Quantum computing isn’t just a faster or larger type of computer. It is fundamentally a different type of computing technology, one that is anchored in the strange and weird world of quantum mechanics. Quantum computing has the potential to solve enormous and complex problems quickly, but only if equipped with vast numbers of qubits (quantum bits) necessary to do the job.

For example, a classical computer will likely never be able to break Bitcoin’s encryption key, not even if given the remaining lifetime of the universe to solve it. According to the University of Sussex in the UK, it would require a quantum computer with 13 million qubits working for about 24 hours to break Bitcoin’s key. Pumping up the qubit count to 300 million qubits would reduce the quantum computer’s solution time to about an hour or less.

For perspective, today’s quantum computers have small qubit counts, ranging from 50 to several hundred qubits with the likelihood of having several thousand qubits in a few years. As shown by the University of Sussex example, that’s still a tiny fraction of the number needed to do serious and useful computations.

Can’t we just add lots of qubits to a quantum computer?

Physics and engineering considerations associated with qubit fidelity and error correction restrict the ad hoc addition of large numbers of qubits to a quantum computer. Quantum scientists have yet to develop a usable and scalable method to correct errors.

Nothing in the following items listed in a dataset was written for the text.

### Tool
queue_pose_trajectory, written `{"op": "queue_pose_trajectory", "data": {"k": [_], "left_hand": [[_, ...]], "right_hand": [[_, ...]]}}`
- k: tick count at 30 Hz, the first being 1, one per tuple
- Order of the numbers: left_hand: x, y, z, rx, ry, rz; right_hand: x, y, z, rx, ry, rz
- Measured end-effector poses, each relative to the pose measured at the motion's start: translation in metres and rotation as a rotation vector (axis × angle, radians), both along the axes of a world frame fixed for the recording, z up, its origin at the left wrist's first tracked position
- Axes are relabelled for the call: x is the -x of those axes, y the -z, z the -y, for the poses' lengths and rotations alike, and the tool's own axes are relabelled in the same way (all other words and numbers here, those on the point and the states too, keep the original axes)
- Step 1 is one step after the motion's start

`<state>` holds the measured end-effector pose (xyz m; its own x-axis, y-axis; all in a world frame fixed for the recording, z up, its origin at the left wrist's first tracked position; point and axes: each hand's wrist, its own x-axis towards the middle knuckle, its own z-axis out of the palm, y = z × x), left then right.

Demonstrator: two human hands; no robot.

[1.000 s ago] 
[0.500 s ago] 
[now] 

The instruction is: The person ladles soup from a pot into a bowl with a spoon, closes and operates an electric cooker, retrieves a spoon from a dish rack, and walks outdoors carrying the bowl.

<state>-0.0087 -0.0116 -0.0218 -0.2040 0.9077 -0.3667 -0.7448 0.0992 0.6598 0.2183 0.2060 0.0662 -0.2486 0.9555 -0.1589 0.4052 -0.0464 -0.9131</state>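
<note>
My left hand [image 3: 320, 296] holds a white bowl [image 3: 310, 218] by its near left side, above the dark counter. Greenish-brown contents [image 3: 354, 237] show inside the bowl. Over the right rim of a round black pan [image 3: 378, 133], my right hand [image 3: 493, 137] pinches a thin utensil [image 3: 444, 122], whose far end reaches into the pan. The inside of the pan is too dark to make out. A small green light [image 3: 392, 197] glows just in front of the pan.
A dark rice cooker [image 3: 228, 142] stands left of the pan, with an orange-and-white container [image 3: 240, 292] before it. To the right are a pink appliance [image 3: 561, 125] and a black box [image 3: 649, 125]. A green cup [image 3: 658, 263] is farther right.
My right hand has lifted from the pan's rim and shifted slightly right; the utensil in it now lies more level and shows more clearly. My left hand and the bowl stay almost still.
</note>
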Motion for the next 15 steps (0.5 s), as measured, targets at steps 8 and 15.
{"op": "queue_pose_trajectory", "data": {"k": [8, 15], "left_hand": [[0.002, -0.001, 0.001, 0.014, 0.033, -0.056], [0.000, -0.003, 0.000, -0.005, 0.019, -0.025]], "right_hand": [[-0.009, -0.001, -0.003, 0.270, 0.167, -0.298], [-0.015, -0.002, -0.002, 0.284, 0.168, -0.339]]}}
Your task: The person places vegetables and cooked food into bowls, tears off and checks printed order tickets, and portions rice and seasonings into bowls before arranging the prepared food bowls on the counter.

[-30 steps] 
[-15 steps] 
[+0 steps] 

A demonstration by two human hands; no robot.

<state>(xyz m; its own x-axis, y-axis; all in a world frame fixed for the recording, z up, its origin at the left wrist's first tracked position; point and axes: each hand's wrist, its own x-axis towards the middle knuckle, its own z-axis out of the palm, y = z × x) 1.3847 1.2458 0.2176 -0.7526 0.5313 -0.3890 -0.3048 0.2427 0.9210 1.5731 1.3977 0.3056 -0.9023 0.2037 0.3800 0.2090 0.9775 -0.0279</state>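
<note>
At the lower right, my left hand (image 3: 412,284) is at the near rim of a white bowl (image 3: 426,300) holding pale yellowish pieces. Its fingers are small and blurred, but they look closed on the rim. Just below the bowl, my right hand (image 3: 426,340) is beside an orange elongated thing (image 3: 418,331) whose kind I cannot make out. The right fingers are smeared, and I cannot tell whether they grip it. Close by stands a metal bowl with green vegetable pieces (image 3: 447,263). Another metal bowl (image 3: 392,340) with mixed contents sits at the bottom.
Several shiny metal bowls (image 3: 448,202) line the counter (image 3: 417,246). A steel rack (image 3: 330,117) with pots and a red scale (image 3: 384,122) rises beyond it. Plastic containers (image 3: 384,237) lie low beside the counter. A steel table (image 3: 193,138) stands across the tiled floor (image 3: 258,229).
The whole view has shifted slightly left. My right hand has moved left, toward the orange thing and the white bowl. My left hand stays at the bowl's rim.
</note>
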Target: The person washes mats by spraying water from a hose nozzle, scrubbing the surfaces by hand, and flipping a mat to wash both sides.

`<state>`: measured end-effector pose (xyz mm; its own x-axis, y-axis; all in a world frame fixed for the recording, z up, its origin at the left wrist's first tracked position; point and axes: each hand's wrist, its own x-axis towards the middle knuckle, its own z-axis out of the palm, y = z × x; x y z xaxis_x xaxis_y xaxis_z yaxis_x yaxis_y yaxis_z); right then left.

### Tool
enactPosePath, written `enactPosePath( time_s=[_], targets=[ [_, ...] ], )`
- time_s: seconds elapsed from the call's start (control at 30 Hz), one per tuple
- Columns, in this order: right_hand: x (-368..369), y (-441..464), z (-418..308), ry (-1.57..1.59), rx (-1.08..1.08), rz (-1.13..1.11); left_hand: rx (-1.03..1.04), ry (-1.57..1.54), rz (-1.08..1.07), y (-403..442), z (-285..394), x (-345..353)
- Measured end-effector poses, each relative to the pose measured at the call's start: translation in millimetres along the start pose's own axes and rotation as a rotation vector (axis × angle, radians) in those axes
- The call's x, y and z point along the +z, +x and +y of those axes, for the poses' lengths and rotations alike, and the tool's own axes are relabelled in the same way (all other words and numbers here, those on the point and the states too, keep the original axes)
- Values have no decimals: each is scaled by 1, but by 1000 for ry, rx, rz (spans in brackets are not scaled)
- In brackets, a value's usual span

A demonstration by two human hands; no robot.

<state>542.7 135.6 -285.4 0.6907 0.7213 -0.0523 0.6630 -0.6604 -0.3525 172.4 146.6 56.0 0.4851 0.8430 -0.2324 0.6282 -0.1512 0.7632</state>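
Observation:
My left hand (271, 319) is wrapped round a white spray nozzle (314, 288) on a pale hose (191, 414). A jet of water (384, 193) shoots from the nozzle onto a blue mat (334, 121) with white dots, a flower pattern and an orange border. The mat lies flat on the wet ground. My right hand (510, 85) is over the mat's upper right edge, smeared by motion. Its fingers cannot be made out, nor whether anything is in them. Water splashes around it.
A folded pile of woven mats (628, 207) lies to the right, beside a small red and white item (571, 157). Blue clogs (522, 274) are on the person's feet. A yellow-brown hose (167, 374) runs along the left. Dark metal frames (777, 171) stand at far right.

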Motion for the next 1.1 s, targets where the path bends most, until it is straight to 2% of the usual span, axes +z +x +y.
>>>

Classical computers rarely make errors so it makes little difference if a few bits are flipped out of trillions of calculations. Unlike classical computer bits that operate strictly as a 1 or a 0, qubits operate in quantum superposition states without the precision of being exactly 1 or 0.

Qubits are also very susceptible to errors caused by environmental factors such as noise, cabling, and even other qubits. Qubit errors can even occur when exposed to relative weak galactic space radiation. Moreover, a qubit’s quantum state deteriorates rapidly, requiring a quantum computer to initiate and complete the totality of its operations before quantum states collapse. It is not an overstatement to say every part of the quantum computing process is a potential source of qubit errors.

Quantum error correction (QEC) is complicated not only because of its quantum nature, but also because there are multiple types of qubit errors. Depending on the quantum technology and process, error counts can range from one error per hundred computations to one error for several thousand calculations.

Error correction is necessary because it will allow us to build large, fault-tolerant quantum computers scalable to hundreds of thousands of error-corrected qubits.

Significance of Quantinuum’s fault-tolerant achievement

Quantinuum has published the first research paper to demonstrate a fault-tolerant end-to-end circuit with entangled logical qubits using real-time error correction. It is also the first time that two error-corrected logical qubits performed a circuit with higher fidelity than its constituent physical qubits.

What’s important is that Quantinuum’s fault-tolerant demonstration creates a new starting point that might enable future researchers to expand the number of qubits.

It is important to note that Quantinuum’s QCCD architecture has made a significant contribution to the company’s ongoing research and allowed experimentation with geometries. The flexibility of QCCD zones allow qubits to be arbitrarily and experimentally rearranged to accommodate codes with exotic geometries and codes that are not in one or two dimensions, particularly when compared to what is possible with quantum computers that have fixed geometries. The QCCD design was first proposed by David Wineland’s group at NIST in a 1998 paper.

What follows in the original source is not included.